De retour dans le penthouse qui avait été ma cage dorée, le silence était assourdissant. Je traversai les pièces opulentes, les voyant pour ce qu'elles étaient : une salle d'exposition, pas un foyer. Rien ici n'était vraiment à moi.
Une notification apparut sur mon téléphone. C'était un e-mail crypté avec le sceau du Conseil de la Clairière de Lune.
« Votre demande a été approuvée. Une place au Sanctuaire des Artistes des Contreforts, en Ardèche, vous est réservée. Arrivée dans deux semaines. »
C'était comme un signe de la Déesse de la Lune elle-même. Un chemin vers l'avant. Un havre de paix.
Sans une seconde d'hésitation, je répondis : « J'accepte. Merci. »
Ma recherche suivante fut pour un aller simple pour Valence. Je le réservai, l'e-mail de confirmation étant la promesse d'une nouvelle vie. Mon exil.
Les jours suivants furent un tourbillon de préparatifs silencieux. Je n'emballai que ce qui comptait.
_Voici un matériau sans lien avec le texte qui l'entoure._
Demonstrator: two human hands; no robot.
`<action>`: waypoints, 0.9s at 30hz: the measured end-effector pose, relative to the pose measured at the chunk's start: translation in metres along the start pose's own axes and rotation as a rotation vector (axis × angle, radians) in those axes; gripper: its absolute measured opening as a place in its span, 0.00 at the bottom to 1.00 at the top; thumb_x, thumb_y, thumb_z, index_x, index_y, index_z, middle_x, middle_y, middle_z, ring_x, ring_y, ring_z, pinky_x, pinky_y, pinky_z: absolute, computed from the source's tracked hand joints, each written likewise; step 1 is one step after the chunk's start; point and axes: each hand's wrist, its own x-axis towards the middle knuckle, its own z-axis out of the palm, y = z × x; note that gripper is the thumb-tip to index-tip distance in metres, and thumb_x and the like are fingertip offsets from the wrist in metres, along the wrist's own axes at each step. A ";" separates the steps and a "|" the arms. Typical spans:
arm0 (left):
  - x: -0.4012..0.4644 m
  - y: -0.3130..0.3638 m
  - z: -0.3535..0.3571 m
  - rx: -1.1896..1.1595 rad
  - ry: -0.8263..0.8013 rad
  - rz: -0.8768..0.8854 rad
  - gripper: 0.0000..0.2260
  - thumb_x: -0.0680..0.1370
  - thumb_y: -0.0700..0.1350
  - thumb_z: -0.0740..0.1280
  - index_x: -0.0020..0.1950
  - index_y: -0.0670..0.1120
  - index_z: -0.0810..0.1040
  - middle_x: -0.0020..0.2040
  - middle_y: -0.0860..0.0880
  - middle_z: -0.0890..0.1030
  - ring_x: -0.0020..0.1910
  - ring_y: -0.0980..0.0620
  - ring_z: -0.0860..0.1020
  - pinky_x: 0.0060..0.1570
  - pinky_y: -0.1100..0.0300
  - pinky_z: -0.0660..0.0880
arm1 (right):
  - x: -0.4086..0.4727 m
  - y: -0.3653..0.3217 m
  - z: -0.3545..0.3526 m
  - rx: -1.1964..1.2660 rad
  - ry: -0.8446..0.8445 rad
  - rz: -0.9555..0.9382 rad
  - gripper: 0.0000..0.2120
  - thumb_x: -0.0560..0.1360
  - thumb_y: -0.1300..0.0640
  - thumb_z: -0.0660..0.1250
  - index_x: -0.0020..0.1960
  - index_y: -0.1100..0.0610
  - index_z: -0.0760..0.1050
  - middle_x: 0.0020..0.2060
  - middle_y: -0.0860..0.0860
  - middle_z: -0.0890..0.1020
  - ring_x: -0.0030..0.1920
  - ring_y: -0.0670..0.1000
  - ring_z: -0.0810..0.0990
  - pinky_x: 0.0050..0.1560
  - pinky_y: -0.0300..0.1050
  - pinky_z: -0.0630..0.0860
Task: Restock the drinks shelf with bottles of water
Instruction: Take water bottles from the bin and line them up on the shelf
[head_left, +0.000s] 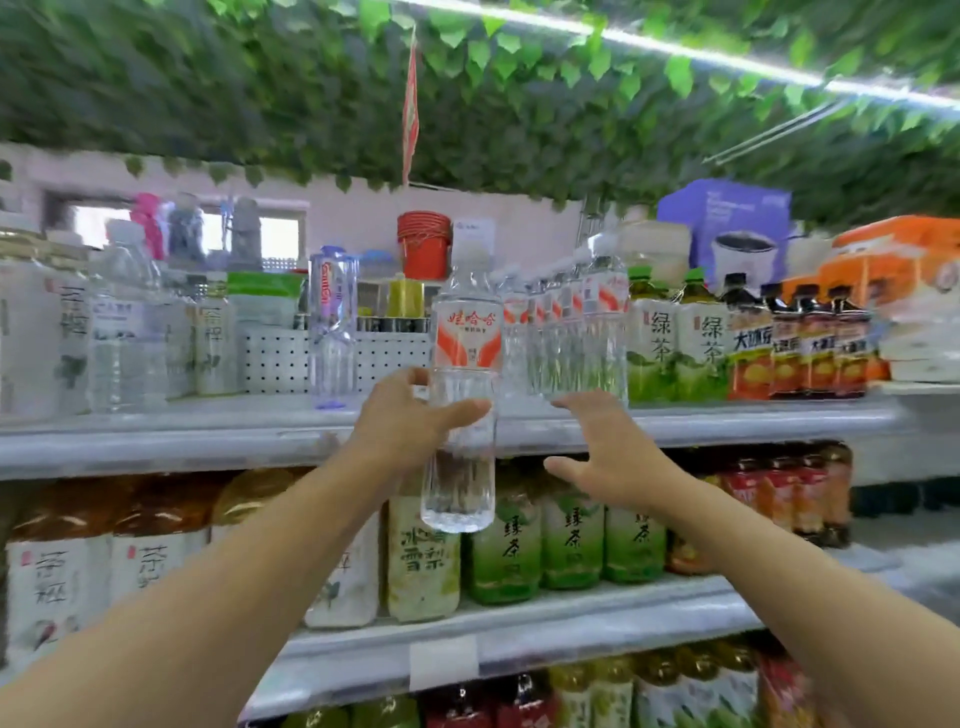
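The water bottle (464, 395) is clear, with a white cap and a red-and-white label, and stands upright in the left hand (410, 421), which grips its middle. Just right of it, beyond the right hand (613, 447) and its spread fingers, a row of matching bottles (566, 332) stands on the top shelf (208, 436), seemingly packed close.

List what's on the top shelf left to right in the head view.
White tea bottles → clear water bottles → blue-tinted bottle → water bottle held by the left hand → row of matching water bottles → green tea bottles → dark iced tea bottles.
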 end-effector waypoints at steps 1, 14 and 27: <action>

Mes pinceaux usés, mes carnets de croquis remplis de visions frénétiques, une poignée de vieux romans aux dos craquelés, et les quelques vêtements simples que je possédais avant de devenir la « compagne de l'Alpha ».
Les robes de créateurs, les bijoux étincelants, les symboles de ma position – je laissai tout derrière moi dans les placards caverneux, comme la peau morte d'une vie que je ne voulais plus.
Une étrange fatigue s'installa au plus profond de mes os. Une nausée persistante me retournait l'estomac chaque matin. Je mis ça sur le compte du stress, du traumatisme spirituel du Rejet. Le lien s'effilochait à chaque heure qui passait, et la douleur était une pulsation sourde et constante sous ma peau.
Puis, un après-midi, alors que j'emballais une toile, une pensée me frappa. Je m'arrêtai, comptant les jours sur mes doigts.
Mes règles. J'étais en retard.
Pour une louve-garou, surtout une compagne d'un Alpha puissant, cela ne signifiait presque toujours qu'une chose.
Un mélange étourdissant d'espoir et de peur pure et viscérale fit battre mon cœur contre mes côtes. Lors d'une sortie pour acheter du matériel d'art, mes pieds me portèrent, comme d'eux-mêmes, vers une petite herboristerie qui s'adressait à notre espèce.
J'achetai un test de grossesse, sa petite boîte contenant une lamelle de Pétale de Lune poli, une substance qui réagit aux hormones spécifiques d'une grossesse de loup-garou.
De retour dans mon atelier, le seul endroit du penthouse qui me semblait mien, je verrouillai la porte. Mes mains tremblaient en suivant les instructions simples. Je me souvins d'un vieux texte que j'avais lu, un avertissement sur les enfants des Louves Blanches et des Alphas dominants – leur pouvoir pouvait être volatile, instable. Une nouvelle peur, aiguë et spécifique, perça le brouillard.
Puis j'attendis.
Les trois plus longues minutes de ma vie.
Lentement, une faible lueur commença à émaner de la lamelle de Pétale de Lune. Elle devint plus brillante, se condensant en une seule forme, sans équivoque.
Une lune argentée, parfaite et lumineuse.
Positif.
J'étais enceinte.
Et la vie qui grandissait en moi n'était pas n'importe quel enfant. C'était l'héritier de la Meute de Roche-Noire, une fusion impossible d'un Alpha dominant et d'une rare Louve Blanche.
Mon simple plan de disparaître, de guérir en solitude, fut instantanément anéanti. Il ne s'agissait plus seulement de ma liberté.
Il s'agissait de protéger mon enfant du père qui nous avait déjà rejetés tous les deux.